# Ceiling or walls first?



## AngelArs (Sep 8, 2012)

This winter I had a pipe burst in a bedroom and now I need to replace two walls and the ceiling. Should I do the ceiling first and then the walls, or do the sides first and then the ceiling?


----------



## ben's plumbing (Oct 6, 2011)

AngelArs said:


> This winter I had a pipe burst in a bedroom and now I need to replace two walls and the ceiling. Should I do the ceiling first and then the walls, or do the sides first and then the ceiling?


 we always do the ceilings 1 st so walls help support ends of ceilings ... but some say you can do walls 1 st and it really dosen't matter..imo i think it does,:yes:


----------



## AngelArs (Sep 8, 2012)

THANKS! That makes sense. I guess it would help support the ceiling :thumbsup:


----------



## Yodaman (Mar 9, 2015)

Replace your ceiling drywall sheets first. Then your upper wall sheets go in. This
will help hold your ceiling edges up and give you a nice tight corner. The lower wall sheets go in last, also pushed up to meet the bottom of your upper wall sheet. In theory you should now have a tight ceiling corner and also a tight wall seam. Any gap left over at the bottom will be covered with your base molding. Regarding taping, corners and seams with tapered edges are first. Any butt joints are last. And regarding finish coats of mud, I tend to sling the stuff around a bit, so I start at the highest point and work down from there.


----------



## AngelArs (Sep 8, 2012)

THANKS Yodaman, appreciate the tips :thumbsup:


----------



## Sir MixAlot (Apr 4, 2008)

+1 for ceilings first. :thumbsup:


----------



## Olcrazy1 (May 28, 2013)

Same here, ceiling first. have to disagree with the post about doing upper and lower wall boards, this implies laying the drywall horizontal long ways which doesn't make sense to me. By sheets long enough to go floor to ceiling so you only nee to but the side tapered joints, save yourself a lot of mudding


----------



## ToolSeeker (Sep 19, 2012)

Horizontal is much easier. Even if you have perfect studs, which never happens you only have 1 1/2" to screw to the entire 8' length of the stud. Now divide that in half for each sheet and that leaves you 3/4" to screw too.

Now throw in a crooked stud or a stud that is not placed exactly right and one sheet is left with nothing or almost nothing to screw too now you need to add nailers. This doesn't take into account it's easier to tape and mud. 

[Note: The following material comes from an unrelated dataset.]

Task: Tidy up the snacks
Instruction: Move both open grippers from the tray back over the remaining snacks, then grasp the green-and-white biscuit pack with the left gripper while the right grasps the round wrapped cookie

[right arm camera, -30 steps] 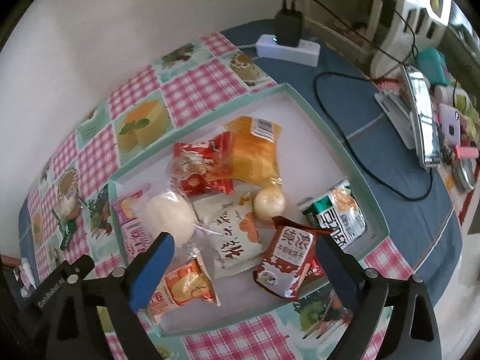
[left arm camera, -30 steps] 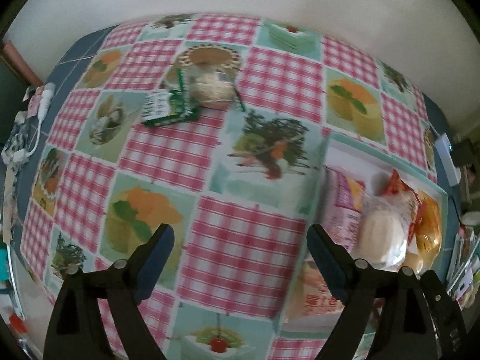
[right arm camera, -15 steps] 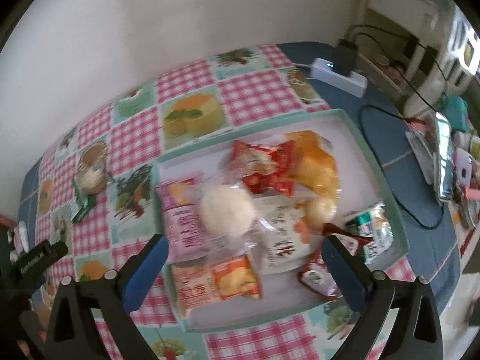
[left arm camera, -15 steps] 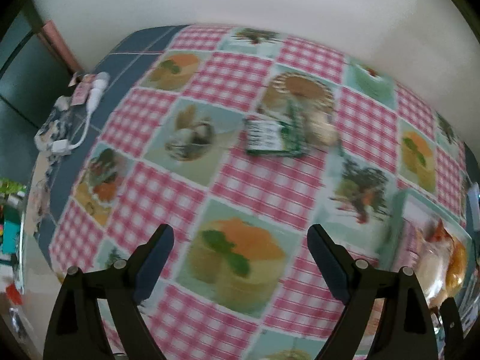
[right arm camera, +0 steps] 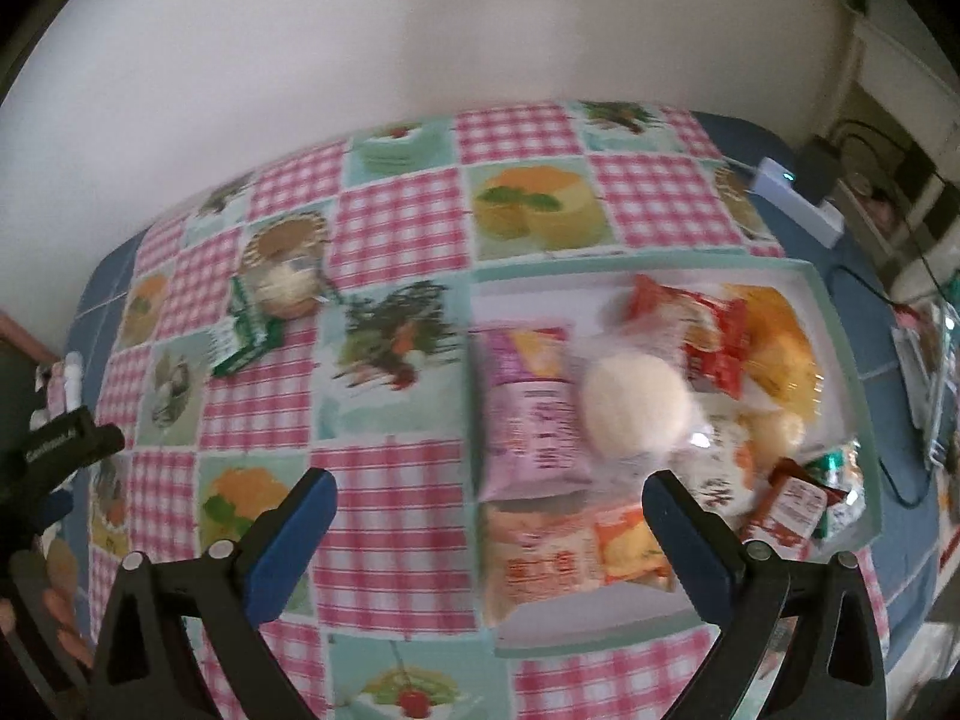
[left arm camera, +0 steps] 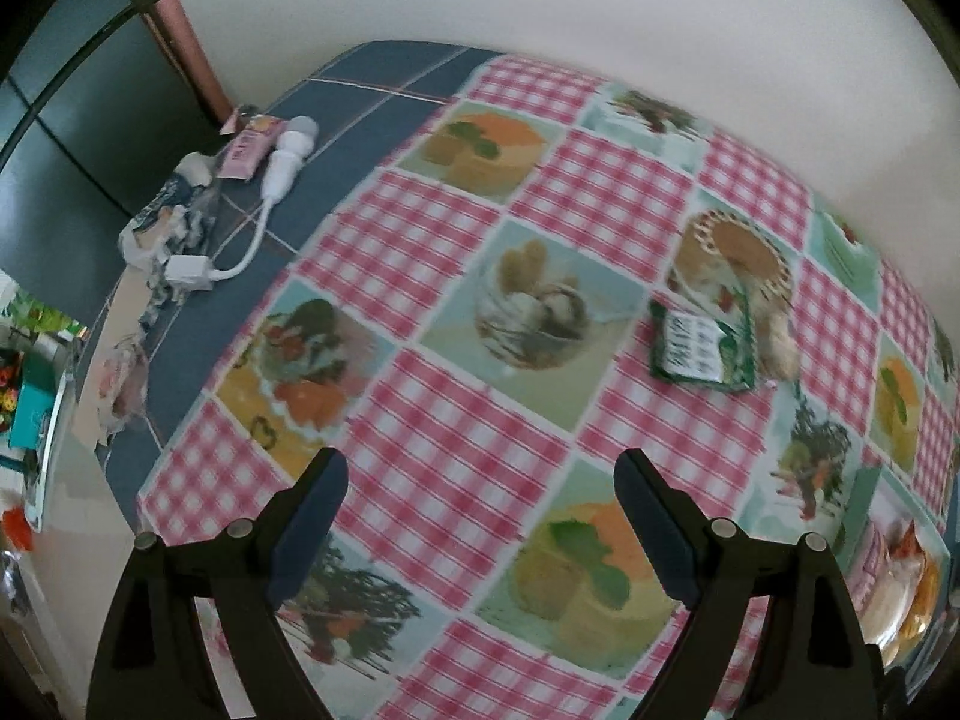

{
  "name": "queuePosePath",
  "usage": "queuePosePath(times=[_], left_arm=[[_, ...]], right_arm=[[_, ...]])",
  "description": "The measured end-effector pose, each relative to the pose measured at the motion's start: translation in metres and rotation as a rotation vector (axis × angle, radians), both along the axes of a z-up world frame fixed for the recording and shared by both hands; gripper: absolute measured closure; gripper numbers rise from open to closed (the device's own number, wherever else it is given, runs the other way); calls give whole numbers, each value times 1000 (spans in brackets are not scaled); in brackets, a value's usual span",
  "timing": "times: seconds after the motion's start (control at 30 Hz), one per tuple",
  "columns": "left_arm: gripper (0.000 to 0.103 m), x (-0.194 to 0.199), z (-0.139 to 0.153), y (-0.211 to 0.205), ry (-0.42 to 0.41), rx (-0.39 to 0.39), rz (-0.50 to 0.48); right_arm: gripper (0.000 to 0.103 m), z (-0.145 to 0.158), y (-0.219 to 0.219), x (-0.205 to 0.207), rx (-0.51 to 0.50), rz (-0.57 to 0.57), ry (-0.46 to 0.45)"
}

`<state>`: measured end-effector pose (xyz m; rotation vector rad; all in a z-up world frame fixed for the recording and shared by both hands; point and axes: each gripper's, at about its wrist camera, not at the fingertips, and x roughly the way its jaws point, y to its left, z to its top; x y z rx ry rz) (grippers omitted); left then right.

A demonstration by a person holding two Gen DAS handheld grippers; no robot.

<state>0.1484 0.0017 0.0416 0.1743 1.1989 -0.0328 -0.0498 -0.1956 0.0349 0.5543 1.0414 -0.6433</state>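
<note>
Both grippers hang over the checked table [right arm camera: 396, 516] with fingers spread wide and nothing between them: the left gripper [left arm camera: 480, 516] above bare cloth, the right gripper [right arm camera: 489, 525] at the tray's left rim. The tray [right arm camera: 840, 324] sits near the table's right edge, crowded with snack packets. A green packet [left arm camera: 699, 348] lies with a pale round snack [right arm camera: 282, 288] on open cloth toward the wall.

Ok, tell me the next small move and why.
Probably carry the open left gripper toward the green packet and the round snack beside it: both lie loose on the tablecloth, while the other snacks already sit in the tray.
</note>
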Motion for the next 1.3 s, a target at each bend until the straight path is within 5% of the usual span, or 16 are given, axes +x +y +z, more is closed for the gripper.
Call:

Now the only place you need to worry about the stud placement is at the end of the sheet. plus by using 12' or 16' sheets horizontal makes really quick work of doing a room.


----------



## Olcrazy1 (May 28, 2013)

Understood, that's why you guys are the pros. I just did a very large basement, bigger than most diy'ers would try to tackle and I did mine vertical. Because I didn't want to mess with tapping/mudding butt joints. I marked each stud on floor and ceiling and ran lines in the field to my marks. You are correct not all were straight or perfect so I did have to install blocks to nail to but it wasn't horrible. Took a bit longer to hang them all but I wasn't in a hurry because it was my basement. It made mudding go a ton faster since I was only mudding verticle tapered joints. Anyhow, I know you pros have all the tricks to speed it up and get it done but this worked for me


----------



## stick\shift (Mar 23, 2015)

Horizontal also means you don't have to bend over to mud joints.


----------



## Anti-wingnut (Oct 18, 2009)

stick\shift said:


> Horizontal also means you don't have to bend over to mud joints.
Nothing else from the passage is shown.